EXERCISE
Transcribe the data exactly, omitting whatever pictures it holds.

::: SUPPLIED INFORMATION :::

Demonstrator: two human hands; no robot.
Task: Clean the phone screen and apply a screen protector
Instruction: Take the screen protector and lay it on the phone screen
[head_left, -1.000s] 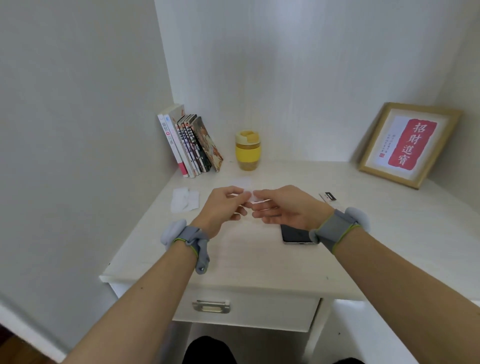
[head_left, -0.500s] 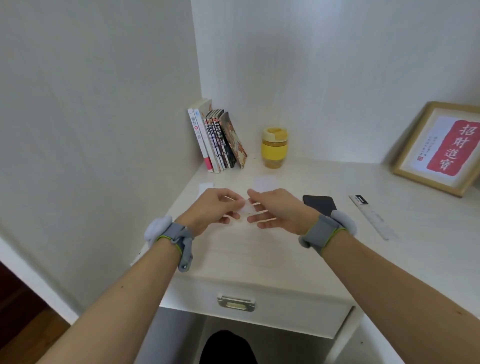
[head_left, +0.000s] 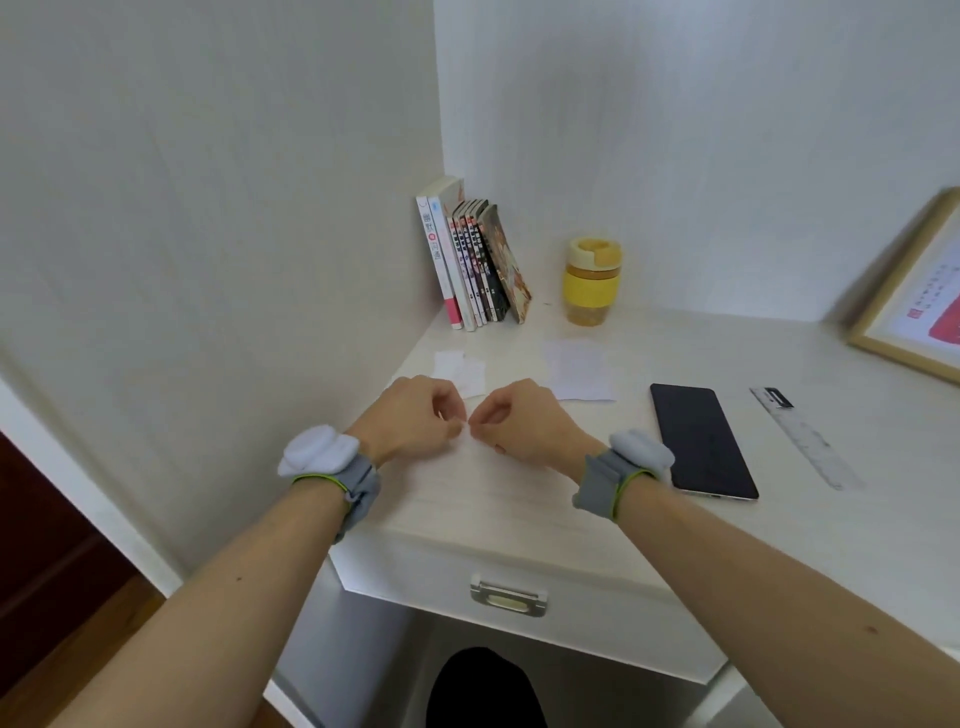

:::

OUTPUT BELOW
Demonstrator: two human hands; no robot.
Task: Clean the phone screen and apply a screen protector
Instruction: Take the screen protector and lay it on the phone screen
[head_left, -1.000s] 
[head_left, -0.500s] 
[head_left, +0.000s] 

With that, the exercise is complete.